Los hombres que más tienen fama de soportar las pasiones estimulantes del exterior son los estoicos. Estos decían que el sabio debía estar libre de todas las pasiones que le rodeaban. De hecho, no sólo a los vicios los estoicos se sentían reacios, sino que también a las afecciones del alma como la tristeza o angustia. 

Nada puede angustiar al sabio, dicen los estoicos, pero el cristiano lo ve de una manera distinta. El hombre se debe compadecer del débil, debe tener misericordia, y tener tristeza cuando corresponde tenerla. Para el cristiano, todo tiene su lugar con Dios, pues la pena es buena cuando se utiliza en favor de Dios, así como todos los padecimientos del alma. 

Apuleyo

Ya habíamos hablado de este pensador quien introducía el tema de los demonios. Veamos algunas características más de los demonios de acuerdo a Apuleyo.

Vivientes: por su linaje
Pasibles: por su ánimo
Racionales: por su mente
Aéreos: por su eternidad

En nada se diferencian los demonios buenos con los malos, por lo menos en estas características abstractas y físicas. De hecho, en a lectura completa no hay ninguna otra diferencia entre los demonios; todos ellos tienen las mismas características y se diferenciarían sólo por nombre, es decir, se llamarían ''buenos'' sólo por estar más cerca de Dios.

Por otro lado, se podría decir que los demonios son buenos en cuanto a que son eternos al igual que Dios, pero en ese caso también tendríamos que decir que los hombres son buenos porque si siguen la palabra de Dios, estos vivirán eternamente. Por lo tanto, los demonios con los hombres son bastante parecidos si hacemos una lectura más profunda.

Platónicos

Para los platónicos, los dioses viven eternamente felices, los demonios eternamente miserables y los hombres pueden vivir o eternamente felices, o eternamente miserables. Para estos, los demonios solamente pueden ser cercanos a los dioses por su eternidad, pero siempre estarán condenados a vivir miserablemente, una opinión muy parecida a la de Apuleyo. 

Cristo

El verdadero mediador entre los hombres y Dios fue Jesús quien fue mortal como hombre, pero divino como Verbo. El demonio separa a los amigos de los enemigos, pero Cristo reúne a los amigos con los enemigos para luego ser buenos los unos con los otros. 

El camino del hombre se divide en dos segmentos que deberá decidir seguir en alguna parte de su vida: el camino de los demonios o el camino de Cristo. 

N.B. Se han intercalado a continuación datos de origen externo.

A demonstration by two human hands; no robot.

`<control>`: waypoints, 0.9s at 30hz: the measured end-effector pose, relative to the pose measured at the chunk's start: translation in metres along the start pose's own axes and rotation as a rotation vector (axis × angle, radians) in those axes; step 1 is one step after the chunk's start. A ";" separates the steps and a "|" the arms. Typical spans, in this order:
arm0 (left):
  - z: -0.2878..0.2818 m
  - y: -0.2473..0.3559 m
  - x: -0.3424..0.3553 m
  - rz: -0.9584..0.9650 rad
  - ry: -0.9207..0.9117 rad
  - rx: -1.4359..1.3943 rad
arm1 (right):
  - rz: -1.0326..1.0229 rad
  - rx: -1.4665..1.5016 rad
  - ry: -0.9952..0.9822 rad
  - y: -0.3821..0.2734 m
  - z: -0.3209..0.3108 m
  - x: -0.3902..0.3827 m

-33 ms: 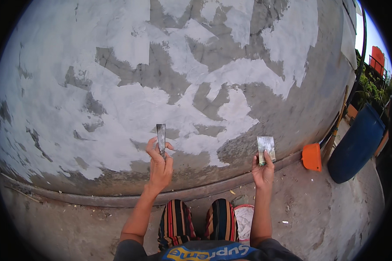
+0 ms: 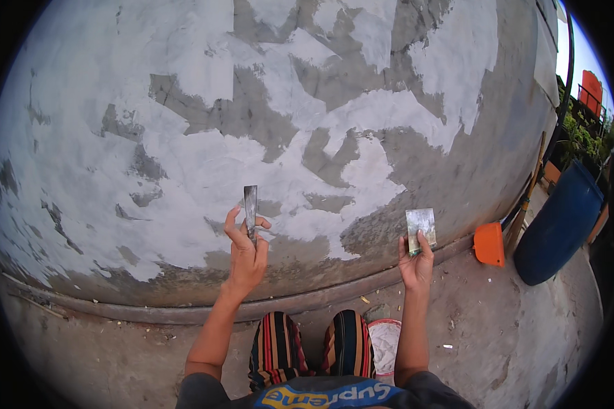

Lo peor de los demonios es que conocen la ciencia muy bien y a través de ella pueden engañar a los hombres. El mismo Cristo se vio seducido ante los demonios con cosas cambiantes y temporales, pero sabiamente Cristo no les hizo caso. La ciencia que poseen los demonios es una ciencia sin amor, es decir, una ciencia soberbia que si bien pone orgulloso a quien la posee, no vale de nada sin el amor.

Conclusión

De aquí se concluye que los demonios no tienen nada bueno para ofrecer si los hombres siguen la voluntad de Dios mediada por Cristo. Esta mirada de la vida y de la cosmología cristiana parece ser muy optimista en cuanto al alcance de la felicidad. Si leemos atentamente, la felicidad la tendremos siempre que sigamos la voluntad de la cual ya fuimos advertidos por Jesús. Sin embargo, pasaran los años en que el hombre tendrá que luchar contra los vicios y voltear la mirada a las cosas más espirituales.